Materials and methods

Test guideline
Qualifier:
according to
Guideline:
OECD Guideline 301 B (Ready Biodegradability: CO2 Evolution Test)
Deviations:
no
GLP compliance:
yes (incl. certificate)
Remarks:
UK GLP standards (Schedule 1, Good Laboratory Practice Regulations 1999 (SI 1999/3106 as amended by SI 2004/0994)).

Test material

Reference
Name:
Unnamed
Type:
Constituent

Study design

Oxygen conditions:
aerobic
Inoculum or test system:
sewage, predominantly domestic, adapted
Details on inoculum:
- Source of inoculum/activated sludge (e.g. location, sampling depth, contamination history, procedure):
A mixed population of activated sewage sludge micro-organisms was obtained on 22 September 2008 from the aeration stage of the
Severn Trent Water Plc sewage treatment plant at Loughborough, Leicestershire, UK, which treats predominantly domestic sewage.

- Laboratory culture:
Not applicable

- Method of cultivation:
The activated sewage sludge sample was washed three times by settlement and resuspension in culture medium to remove any excessive
amounts of dissolved organic carbon (DOC) that may have been present. The washed sample was then maintained on continuous aeration in the laboratory at a temperature of approximately 21 deg C and used on the day of collection. Determination of the suspended solids
level of the activated sewage sludge was carried out by filtering a sample (100 ml) of the washed activated sewage sludge by suction
through pre-weighed GF/A filter paper* using a Buchner funnel. Filtration was then continued for a further 3 minutes after rinsing the
filter three successive times with 10 ml of deionised reverse osmosis water. The filter paper was then dried in an oven at approximately
105 deg C for at least 1 hour and allowed to cool before weighing. This process was repeated until a constant weight was attained. The
suspended solids concentration was equal to 2.4 g/l prior to use.
*Rinsed three times with 20 ml deionised reverse osmosis water prior to drying in an oven

- Preparation of inoculum for exposure:
As above.

- Pretreatment:
Not stated.

- Concentration of sludge:
Each test vessel was inoculated with the prepared inoculum at a final concentration of 30 mg suspended solids (ss)/l.

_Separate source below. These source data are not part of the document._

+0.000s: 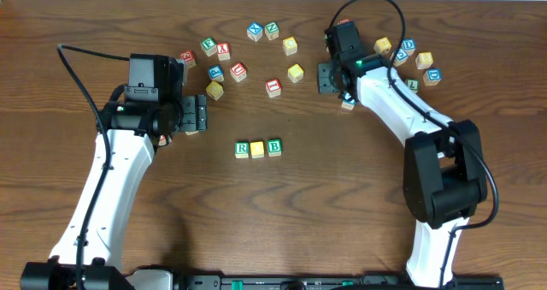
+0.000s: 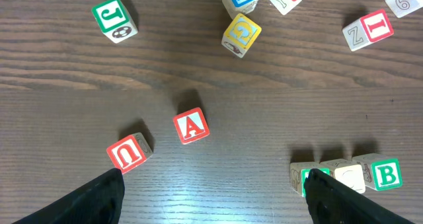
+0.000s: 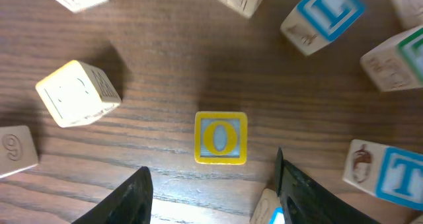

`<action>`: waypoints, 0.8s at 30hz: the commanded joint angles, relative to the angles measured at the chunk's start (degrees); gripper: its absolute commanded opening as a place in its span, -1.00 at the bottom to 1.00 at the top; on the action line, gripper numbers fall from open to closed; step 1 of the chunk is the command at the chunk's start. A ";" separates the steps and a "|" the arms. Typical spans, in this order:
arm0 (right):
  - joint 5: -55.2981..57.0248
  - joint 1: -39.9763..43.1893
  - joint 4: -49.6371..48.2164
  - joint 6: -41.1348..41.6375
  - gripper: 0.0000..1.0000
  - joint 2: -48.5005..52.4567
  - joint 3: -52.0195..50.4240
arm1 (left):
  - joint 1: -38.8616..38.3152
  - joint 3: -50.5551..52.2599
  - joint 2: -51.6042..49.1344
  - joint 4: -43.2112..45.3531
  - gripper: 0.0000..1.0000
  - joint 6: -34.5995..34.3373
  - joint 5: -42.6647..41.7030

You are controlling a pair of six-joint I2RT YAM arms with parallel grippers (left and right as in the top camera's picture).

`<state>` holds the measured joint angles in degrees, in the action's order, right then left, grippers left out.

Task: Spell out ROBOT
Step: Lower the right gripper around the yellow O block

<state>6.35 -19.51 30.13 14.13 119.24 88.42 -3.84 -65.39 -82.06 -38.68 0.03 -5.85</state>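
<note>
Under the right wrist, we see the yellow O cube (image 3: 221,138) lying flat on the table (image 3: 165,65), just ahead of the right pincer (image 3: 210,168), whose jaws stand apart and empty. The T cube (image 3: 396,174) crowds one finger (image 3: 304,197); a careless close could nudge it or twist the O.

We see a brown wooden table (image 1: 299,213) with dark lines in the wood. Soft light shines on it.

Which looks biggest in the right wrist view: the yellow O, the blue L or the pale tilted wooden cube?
1. Pale tilted wooden cube and blue L wooden cube: alike.
2. Yellow O wooden cube, top face only.
</note>
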 commanded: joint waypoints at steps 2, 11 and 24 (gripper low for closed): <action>-0.74 0.22 -0.39 -0.66 0.08 1.60 -0.17 | 0.28 -0.31 0.61 -0.09 0.72 0.13 0.48; 1.46 0.35 -1.05 2.38 -0.05 1.90 -0.17 | 0.28 -0.31 0.61 -0.11 0.72 0.15 0.48; 3.67 0.48 -4.33 4.74 -0.10 1.92 -0.17 | 0.28 -0.31 0.61 -0.11 0.72 0.15 0.48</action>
<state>8.84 -19.51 25.96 17.23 120.38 88.42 -3.84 -65.39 -82.06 -38.70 0.01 -5.85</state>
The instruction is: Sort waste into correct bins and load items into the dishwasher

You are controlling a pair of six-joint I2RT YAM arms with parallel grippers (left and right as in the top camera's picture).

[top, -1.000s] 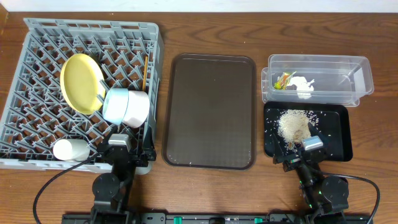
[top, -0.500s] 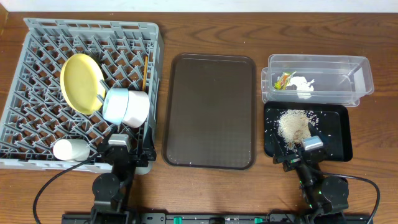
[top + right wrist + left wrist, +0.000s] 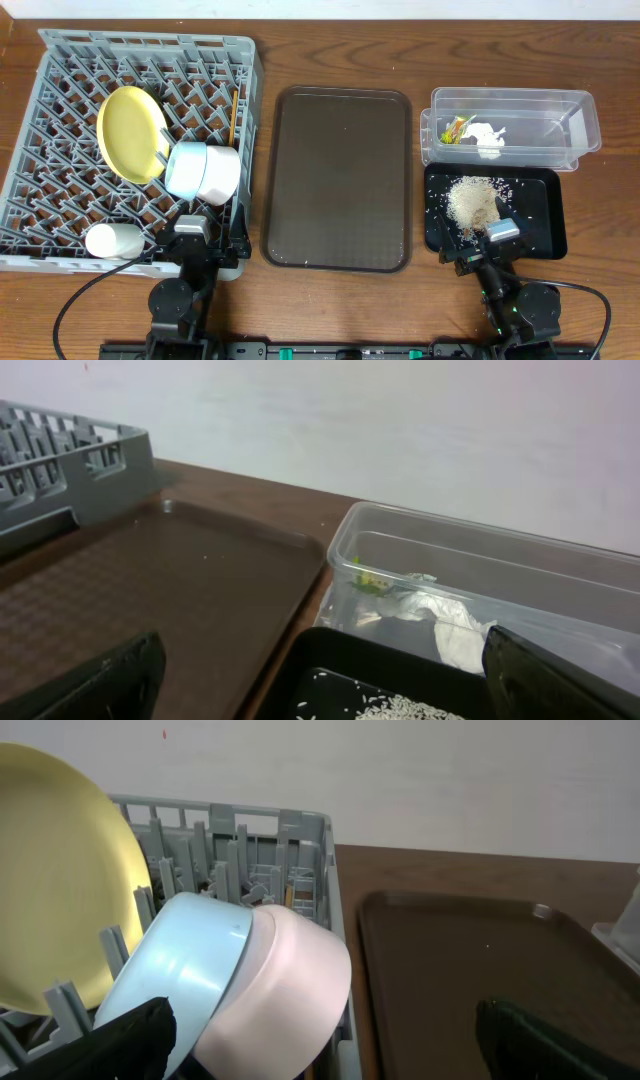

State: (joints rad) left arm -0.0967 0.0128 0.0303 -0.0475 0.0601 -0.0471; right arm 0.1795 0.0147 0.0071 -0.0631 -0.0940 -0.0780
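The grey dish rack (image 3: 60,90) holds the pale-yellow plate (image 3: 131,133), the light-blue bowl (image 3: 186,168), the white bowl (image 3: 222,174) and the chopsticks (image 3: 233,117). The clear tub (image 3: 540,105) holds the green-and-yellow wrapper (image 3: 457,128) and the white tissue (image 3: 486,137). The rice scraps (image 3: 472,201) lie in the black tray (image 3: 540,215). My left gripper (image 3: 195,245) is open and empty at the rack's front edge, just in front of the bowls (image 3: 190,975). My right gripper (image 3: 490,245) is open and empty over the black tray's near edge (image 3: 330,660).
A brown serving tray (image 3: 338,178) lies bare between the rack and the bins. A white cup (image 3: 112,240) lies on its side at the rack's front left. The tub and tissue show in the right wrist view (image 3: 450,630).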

- Initial cell/biomass concentration:
Not stated.

- Water filtered: yes/no
No

- Type and size of filter used, if any:
None
Duration of test (contact time):
29 d
Initial test substance concentration
Initial conc.:
100 mg/L
Based on:
DOC
Parameter followed for biodegradation estimation
Parameter followed for biodegradation estimation:
CO2 evolution
Details on study design:
TEST CONDITIONS
- Composition of medium:
The culture medium used in this study was that recommended in the OECD Guidelines (see below).

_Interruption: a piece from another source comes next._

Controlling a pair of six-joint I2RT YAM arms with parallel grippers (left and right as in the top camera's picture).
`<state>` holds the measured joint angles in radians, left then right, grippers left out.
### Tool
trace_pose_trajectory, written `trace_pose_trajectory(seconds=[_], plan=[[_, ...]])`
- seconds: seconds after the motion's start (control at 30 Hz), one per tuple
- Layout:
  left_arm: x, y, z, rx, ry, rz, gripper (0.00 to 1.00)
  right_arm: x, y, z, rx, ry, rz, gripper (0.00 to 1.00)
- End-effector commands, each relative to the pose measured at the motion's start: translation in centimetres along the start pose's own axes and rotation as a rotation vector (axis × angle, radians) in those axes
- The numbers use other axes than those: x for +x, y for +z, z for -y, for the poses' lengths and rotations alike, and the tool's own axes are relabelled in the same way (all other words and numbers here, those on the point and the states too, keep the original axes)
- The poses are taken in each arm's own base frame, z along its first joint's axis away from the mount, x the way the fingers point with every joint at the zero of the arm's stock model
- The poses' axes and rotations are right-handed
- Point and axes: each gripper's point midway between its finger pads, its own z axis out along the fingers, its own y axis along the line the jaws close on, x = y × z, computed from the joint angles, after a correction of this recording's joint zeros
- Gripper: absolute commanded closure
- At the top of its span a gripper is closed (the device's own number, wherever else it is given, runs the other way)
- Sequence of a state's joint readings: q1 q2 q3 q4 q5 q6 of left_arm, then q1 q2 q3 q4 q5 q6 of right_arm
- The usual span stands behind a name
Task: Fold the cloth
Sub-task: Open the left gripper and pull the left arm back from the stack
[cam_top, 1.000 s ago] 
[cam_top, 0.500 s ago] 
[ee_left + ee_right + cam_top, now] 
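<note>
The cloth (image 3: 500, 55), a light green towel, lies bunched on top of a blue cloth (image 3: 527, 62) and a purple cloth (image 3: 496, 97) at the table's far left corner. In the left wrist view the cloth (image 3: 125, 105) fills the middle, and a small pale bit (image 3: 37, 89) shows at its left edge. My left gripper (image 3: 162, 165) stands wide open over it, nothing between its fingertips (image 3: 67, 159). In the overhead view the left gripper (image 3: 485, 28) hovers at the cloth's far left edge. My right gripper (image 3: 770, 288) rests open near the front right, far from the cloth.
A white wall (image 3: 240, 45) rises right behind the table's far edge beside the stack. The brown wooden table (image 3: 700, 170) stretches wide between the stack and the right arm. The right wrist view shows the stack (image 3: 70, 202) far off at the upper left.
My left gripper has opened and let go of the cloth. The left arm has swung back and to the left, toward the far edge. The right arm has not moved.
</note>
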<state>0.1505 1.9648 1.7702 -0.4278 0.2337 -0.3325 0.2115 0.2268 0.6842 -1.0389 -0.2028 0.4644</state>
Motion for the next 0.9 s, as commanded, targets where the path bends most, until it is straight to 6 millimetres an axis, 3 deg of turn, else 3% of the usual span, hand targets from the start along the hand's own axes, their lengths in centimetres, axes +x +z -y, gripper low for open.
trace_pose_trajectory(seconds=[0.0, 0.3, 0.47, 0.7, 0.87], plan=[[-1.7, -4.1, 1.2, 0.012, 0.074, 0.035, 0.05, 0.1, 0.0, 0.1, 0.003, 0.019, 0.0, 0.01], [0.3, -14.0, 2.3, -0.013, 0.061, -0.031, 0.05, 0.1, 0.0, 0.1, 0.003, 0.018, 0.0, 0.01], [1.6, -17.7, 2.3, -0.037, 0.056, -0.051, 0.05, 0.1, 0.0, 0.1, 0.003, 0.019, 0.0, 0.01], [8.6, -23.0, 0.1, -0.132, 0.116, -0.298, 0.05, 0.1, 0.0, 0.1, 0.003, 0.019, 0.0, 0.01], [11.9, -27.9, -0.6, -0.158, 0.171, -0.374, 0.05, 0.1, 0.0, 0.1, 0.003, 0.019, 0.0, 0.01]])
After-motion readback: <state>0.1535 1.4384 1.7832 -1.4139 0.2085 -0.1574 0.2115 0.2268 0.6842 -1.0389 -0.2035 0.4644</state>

Solution a) KH2PO4 8.50 g/l
K2HPO4 21.75 g/l
Na2HPO4.2H2O 33.40 g/l
NH4Cl 0.50 g/l

pH = 7.4

Solution b) CaCl2 27.50 g/l
Solution c) MgSO4.7H2O 22.50 g/l
Solution d) FeCl3.6H2O 0.25 g/l

To 1 litre (final volume) of purified water* was added the following volumes of solutions a – d.

10 ml of Solution a
1 ml of Solution b
1 ml of Solution c
1 ml of Solution d
* Reverse osmosis purified and deionised water (Elga Optima 15+ or Elga Purelab Option R-15 BP)

- Additional substrate:
None.

- Solubilising agent (type and concentration if used):
Not used.

- Test temperature:
21 deg C

- pH:
See remarks section.

- pH adjusted: yes/no
No.

- CEC (meq/100 g):
Not stated.

- Aeration of dilution water:
Not stated.

- Suspended solids concentration:
30 g/l prior to use.

- Continuous darkness:
yes

TEST SYSTEM
- Culturing apparatus:
5 litre glass culture vessels

- Number of culture flasks/concentration:
The following test preparations were prepared and inoculated in 5 litre glass culture vessels each containing 3 litres of solution:
a) A control, in duplicate, consisting of inoculated culture medium.
b) The standard material (sodium benzoate), in duplicate, in inoculated culture medium to give a final concentration of 10 mg carbon/l.
c) The test material, in duplicate, in inoculated culture medium to give a final concentration of 10 mg carbon/l.
d) The test material plus the standard material in inoculated culture medium to give a final concentration of 20 mg carbon/l to act as a toxicity control (one vessel only).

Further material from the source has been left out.